Lors de la manifestation de jeudi dernier, des élus locaux et parents d’élèves se sont joints au cortège des enseignants. L’attitude à adopter lors du CDEN s’est posée. Représentants des syndicats, des parents et des élus sont tombés d’accord pour ne plus cautionner cette instance que Bruno Fleurant, président de la FCPE 36 qualifie de « chambre d’enregistrement ».
« Notre action a pour but de dénoncer la farce qu’est le CDEN, son principe est aujourd’hui inadapté et obsolète, estime Vanik Berbérian, président des maires ruraux, nous aimerions qu’il devienne un lieu de reflexion et d’anticipation ». C’est également le sens d’un courrier adressé au ministère par le SE-UNSA qui réclame une autre approche du CDEN et notamment une vision pluri-annuelle. Un courrier qui visiblement n’est pas passé inaperçu. La FSU a manifesté son souhait de se joindre à cette démarche.

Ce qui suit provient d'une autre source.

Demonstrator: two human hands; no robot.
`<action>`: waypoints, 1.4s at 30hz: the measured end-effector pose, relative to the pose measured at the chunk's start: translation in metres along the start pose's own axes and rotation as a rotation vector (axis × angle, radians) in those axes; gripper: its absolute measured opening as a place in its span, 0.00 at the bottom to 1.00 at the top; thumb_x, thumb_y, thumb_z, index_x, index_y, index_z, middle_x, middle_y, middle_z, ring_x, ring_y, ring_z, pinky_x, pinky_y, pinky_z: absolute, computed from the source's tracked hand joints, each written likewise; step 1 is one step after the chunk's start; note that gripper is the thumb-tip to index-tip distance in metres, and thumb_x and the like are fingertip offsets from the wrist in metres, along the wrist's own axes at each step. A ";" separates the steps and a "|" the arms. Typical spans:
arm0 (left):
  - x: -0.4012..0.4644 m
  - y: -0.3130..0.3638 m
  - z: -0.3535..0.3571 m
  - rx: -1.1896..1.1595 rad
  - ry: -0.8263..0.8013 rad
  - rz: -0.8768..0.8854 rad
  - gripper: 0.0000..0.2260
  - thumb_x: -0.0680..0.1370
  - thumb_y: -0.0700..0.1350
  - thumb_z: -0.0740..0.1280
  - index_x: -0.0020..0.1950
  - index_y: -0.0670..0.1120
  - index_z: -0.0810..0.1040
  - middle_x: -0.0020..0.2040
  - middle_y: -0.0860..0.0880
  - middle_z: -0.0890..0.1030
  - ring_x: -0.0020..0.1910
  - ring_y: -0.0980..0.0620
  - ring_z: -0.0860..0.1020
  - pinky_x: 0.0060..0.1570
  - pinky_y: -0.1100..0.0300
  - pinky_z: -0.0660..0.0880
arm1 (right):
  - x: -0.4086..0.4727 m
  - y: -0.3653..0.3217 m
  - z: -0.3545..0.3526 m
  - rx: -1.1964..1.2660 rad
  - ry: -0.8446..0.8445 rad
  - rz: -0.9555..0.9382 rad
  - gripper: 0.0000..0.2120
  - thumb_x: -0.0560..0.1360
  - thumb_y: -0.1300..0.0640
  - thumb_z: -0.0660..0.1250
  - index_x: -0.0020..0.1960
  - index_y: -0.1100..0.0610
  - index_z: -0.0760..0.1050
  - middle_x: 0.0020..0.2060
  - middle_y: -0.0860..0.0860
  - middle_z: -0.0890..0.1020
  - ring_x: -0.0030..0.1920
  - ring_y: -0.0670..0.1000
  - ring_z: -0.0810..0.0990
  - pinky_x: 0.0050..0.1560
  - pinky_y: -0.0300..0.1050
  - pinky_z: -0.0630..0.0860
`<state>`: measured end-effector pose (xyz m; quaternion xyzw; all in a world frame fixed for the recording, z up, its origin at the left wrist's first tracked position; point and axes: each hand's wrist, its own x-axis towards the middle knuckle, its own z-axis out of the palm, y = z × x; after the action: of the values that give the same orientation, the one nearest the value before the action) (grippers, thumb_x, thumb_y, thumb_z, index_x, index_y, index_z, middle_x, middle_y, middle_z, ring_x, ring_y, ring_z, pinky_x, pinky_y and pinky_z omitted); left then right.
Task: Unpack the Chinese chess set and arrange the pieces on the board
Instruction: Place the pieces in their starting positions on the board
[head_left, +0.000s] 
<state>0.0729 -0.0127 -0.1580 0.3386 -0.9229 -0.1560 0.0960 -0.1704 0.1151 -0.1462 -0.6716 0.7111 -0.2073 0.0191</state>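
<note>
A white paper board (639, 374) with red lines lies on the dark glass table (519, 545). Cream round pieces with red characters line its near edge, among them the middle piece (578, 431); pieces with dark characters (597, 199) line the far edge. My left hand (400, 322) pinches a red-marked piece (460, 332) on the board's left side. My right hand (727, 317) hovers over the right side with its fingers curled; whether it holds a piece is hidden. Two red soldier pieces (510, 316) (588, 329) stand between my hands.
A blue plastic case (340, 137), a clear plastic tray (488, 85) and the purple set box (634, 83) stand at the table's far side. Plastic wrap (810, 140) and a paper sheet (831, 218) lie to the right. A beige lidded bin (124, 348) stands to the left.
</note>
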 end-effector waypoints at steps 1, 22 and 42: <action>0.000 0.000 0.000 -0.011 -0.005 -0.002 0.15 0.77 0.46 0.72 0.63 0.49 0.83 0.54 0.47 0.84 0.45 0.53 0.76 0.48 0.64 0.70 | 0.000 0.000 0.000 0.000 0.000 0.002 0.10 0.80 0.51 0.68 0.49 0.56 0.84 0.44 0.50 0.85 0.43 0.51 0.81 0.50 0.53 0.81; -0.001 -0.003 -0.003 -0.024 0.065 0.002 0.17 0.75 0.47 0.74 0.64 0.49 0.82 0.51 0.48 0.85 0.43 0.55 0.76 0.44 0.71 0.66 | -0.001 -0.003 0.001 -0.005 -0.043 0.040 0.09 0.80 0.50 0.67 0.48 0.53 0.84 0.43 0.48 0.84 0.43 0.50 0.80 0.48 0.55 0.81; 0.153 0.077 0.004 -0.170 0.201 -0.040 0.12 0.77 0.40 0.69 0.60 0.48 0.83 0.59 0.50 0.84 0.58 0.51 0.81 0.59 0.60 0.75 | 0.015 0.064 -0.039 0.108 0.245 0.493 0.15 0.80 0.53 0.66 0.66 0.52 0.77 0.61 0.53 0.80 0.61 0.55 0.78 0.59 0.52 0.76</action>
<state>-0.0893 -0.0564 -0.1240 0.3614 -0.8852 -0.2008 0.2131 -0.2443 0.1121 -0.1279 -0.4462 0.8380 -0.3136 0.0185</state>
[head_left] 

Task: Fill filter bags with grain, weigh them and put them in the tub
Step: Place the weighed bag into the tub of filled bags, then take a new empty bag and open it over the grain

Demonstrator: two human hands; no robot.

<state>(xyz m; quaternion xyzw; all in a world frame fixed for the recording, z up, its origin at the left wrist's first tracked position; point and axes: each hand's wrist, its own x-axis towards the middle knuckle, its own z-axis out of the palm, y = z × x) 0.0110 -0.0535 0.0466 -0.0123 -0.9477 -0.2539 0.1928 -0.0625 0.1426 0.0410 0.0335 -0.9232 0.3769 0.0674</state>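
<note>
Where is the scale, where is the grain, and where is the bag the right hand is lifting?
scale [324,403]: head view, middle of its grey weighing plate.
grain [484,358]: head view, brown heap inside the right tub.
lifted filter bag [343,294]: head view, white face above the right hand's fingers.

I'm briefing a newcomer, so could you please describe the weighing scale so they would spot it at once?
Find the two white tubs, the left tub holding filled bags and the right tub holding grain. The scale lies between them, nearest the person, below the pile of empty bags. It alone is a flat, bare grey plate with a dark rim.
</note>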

Car les années se suivent mais ne se ressemblent pas. Avec une baisse similaire des effectifs, il n’y avait pas eu de fermetures à la rentrée 2017 alors qu’il y en aura 17 cette année. Cherchez l’erreur...
Du côté de l’administration, on doit répondre à des besoins dans le Loiret et l’Indre-et-Loire, notamment pour les classes dédoublées, et on estime qu’au vu des moyennes l’Indre est trop bien dotée. Une moyenne qui ne tient pas compte des situations réelles dans certaines écoles.
Vanik Berbérian rappelle que le président de la République s’était engagé en juillet dernier à ce qu’il n’y ait « pas de fermetures de classes dans les zones rurales ». Une charte avait également été signée en ce sens par son association avec la rectrice. Un seul poste à Sainte Sévère en a bénéficié. Les élus sont aussi fautifs, estime-t-il : « on fonctionne comme si chaque commune vivait en autarcie alors qu’il faut avoir une vision plus large ». Du côté de la FSU, on insiste sur le fait que les RPI (regroupements pédagogiques intercommunaux) ne doivent pas être imposés.
Plutôt que de subir les décisions du CDEN, les uns et les autres ont donc décidé d’inverser le rapport de force. « C’est la première année que l’on arrive à fédérer l’ensemble des organisations en-dehors de l’administration » se réjouit Eloïse Gonzalez, secrétaire départementale du SNES-FSU.
D’un commun accord, ces membres ont décidé qu’ils ne siègeront pas au CDEN qui se réunira à nouveau dans une semaine mais qu’ils se retrouveront le 20 mars pour poursuivre la démarche engagée.